The port would fain give succor; the port is pitiful; in the port is safety, comfort, hearthstone, supper, warm blankets, friends, all that’s kind to our mortalities. But in that gale, the port, the land, is that ship’s direst jeopardy; she must fly all hospitality; one touch of land, though it but graze the keel, would make her shudder through and through. With all her might she crowds all sail off shore; in so doing, fights ‘gainst the very winds that fain would blow her homeward; seeks all the lashed sea’s landlessness again; for refuge’s sake forlornly rushing into peril; her only friend her bitterest foe!

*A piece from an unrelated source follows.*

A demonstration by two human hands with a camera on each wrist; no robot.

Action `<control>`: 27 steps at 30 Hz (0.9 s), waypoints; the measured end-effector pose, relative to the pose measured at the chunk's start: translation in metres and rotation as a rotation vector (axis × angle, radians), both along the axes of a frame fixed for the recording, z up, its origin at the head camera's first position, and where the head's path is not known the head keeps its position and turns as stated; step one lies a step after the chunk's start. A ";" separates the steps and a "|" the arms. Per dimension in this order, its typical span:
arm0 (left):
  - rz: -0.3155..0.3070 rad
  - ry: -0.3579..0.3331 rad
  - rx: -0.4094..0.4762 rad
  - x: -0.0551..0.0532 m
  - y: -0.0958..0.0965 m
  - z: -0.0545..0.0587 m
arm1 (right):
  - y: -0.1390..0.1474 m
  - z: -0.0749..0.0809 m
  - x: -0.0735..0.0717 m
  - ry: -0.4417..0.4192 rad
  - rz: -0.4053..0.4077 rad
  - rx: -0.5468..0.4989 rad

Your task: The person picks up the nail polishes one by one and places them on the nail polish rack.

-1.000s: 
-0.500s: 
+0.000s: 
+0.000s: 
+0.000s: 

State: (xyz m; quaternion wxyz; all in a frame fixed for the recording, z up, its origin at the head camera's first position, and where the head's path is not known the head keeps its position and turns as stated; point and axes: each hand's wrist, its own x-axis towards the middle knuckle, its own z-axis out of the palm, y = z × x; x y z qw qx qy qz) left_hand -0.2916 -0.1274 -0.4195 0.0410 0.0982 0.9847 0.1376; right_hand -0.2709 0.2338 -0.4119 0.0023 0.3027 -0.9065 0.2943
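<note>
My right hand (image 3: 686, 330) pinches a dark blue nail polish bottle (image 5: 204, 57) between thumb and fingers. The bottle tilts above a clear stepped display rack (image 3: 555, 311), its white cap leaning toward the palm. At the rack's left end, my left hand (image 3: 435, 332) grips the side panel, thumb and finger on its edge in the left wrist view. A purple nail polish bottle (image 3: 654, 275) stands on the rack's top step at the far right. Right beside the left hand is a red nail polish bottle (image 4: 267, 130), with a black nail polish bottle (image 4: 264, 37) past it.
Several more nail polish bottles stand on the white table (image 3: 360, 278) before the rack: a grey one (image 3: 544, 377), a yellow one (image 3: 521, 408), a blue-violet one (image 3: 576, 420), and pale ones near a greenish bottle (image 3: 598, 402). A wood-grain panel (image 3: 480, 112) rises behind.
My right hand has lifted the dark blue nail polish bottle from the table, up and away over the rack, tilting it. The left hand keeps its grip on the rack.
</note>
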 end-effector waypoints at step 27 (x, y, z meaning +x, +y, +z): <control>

Know ye, now, Bulkington? Glimpses do ye seem to see of that mortally intolerable truth; that all deep, earnest thinking is but the intrepid effort of the soul to keep the open independence of her sea; while the wildest winds of heaven and earth conspire to cast her on the treacherous, slavish shore?

The Lee Shore, Chapter

Bulkington makes but a brief appearance in Moby-Dick.  In fact, he’s a bit of a tool.  And yet, I am so glad he is there  because this is my absolute favorite chapter of the book.

Glimpses do ye seem to see of that mortally intolerable truth; that all deep earnest thinking is but the intrepid effort of the soul to keep the open independence of her sea.

I’m a fan of supper and warm blankets, but I also am occupied by a soul which makes her intrepid efforts to ever seek the open independence of her sea.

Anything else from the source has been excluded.